You are viewing a plain text version of this content. The canonical link for it is here.
Posted to solr-user@lucene.apache.org by Thomas Heigl <th...@umschalt.com> on 2012/08/03 10:56:27 UTC

Tuning caching of geofilt queries

Hey all,

Our production system is heavily optimized for caching and nearly all parts
of queries are satisfied by filter caches. The only filter that varies a
lot from user to user is the location and distance. Currently we use the
default location field type and index lat/long coordinates as we get them
from Geonames and GMaps with varying decimal precision.

My question is: Does it make sense to round these coordinates (a) while
indexing and/or (b) while querying to optimize cache hits? Our maximum
required resolution for geo queries is 1km and we can tolerate minor errors
so I could round to two decimal points for most of our queries.

E.g. Instead of querying like this

fq=_query_:"{!geofilt sfield=user.location_p pt=48.19815,16.3943
> d=50.0}"&sfield=user.location_p&pt=48.1981,16.394


we would round to

fq=_query_:"{!geofilt sfield=user.location_p pt=48.19,16.39
> d=50.0}"&sfield=user.location_p&pt=48.19,16.39


Any feedback would be greatly appreciated.

Cheers,

Thomas

Re: Tuning caching of geofilt queries

Posted by Erick Erickson <er...@gmail.com>.
I don't think rounding will affect cache hits in either case _unless_
the input point for different queries can be very close to each other.

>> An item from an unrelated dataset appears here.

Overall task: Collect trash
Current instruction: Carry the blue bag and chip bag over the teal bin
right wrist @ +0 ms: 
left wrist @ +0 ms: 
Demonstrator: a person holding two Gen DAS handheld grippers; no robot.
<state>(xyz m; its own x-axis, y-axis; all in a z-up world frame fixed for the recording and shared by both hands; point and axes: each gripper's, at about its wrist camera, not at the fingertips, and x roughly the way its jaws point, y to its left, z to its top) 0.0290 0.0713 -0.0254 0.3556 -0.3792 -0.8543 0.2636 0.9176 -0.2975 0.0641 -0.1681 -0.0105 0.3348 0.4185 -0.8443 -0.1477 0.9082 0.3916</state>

Think of the filter cache as being composed of a map where the key
is the (raw) filter query and the value is the set of documents in your
corpus that satisfy it.

So the only time rounding would help, is if it's likely that two
users enter very similar points at query time, i.e.
89.1234 and 89.1236. If you're giving them a set of choices
that are pre-defined (city center, say), then the values should be
identical to all the decimal places so rounding doesn't do you much
good.

You say you can tolerate some slop, so using bounding box might
speed up your queries...

Best
Erick

On Fri, Aug 3, 2012 at 4:56 AM, Thomas Heigl <th...@umschalt.com> wrote:
> Hey all,
>
> Our production system is heavily optimized for caching and nearly all parts
> of queries are satisfied by filter caches. The only filter that varies a
> lot from user to user is the location and distance. Currently we use the
> default location field type and index lat/long coordinates as we get them
> from Geonames and GMaps with varying decimal precision.
>
> My question is: Does it make sense to round these coordinates (a) while
> indexing and/or (b) while querying to optimize cache hits? Our maximum
> required resolution for geo queries is 1km and we can tolerate minor errors
> so I could round to two decimal points for most of our queries.
>
> E.g. Instead of querying like this
>
> fq=_query_:"{!geofilt sfield=user.location_p pt=48.19815,16.3943
>> d=50.0}"&sfield=user.location_p&pt=48.1981,16.394
>
>
> we would round to
>
> fq=_query_:"{!geofilt sfield=user.location_p pt=48.19,16.39
>> d=50.0}"&sfield=user.location_p&pt=48.19,16.39
>
>
> Any feedback would be greatly appreciated.
>
> Cheers,
>
> Thomas

Re: Tuning caching of geofilt queries

Posted by Lance Norskog <go...@gmail.com>.
In other computations I found exactly zero performance difference
between floats & doubles. Even with long arrays number which you would
expect to be sensitive to locality effects.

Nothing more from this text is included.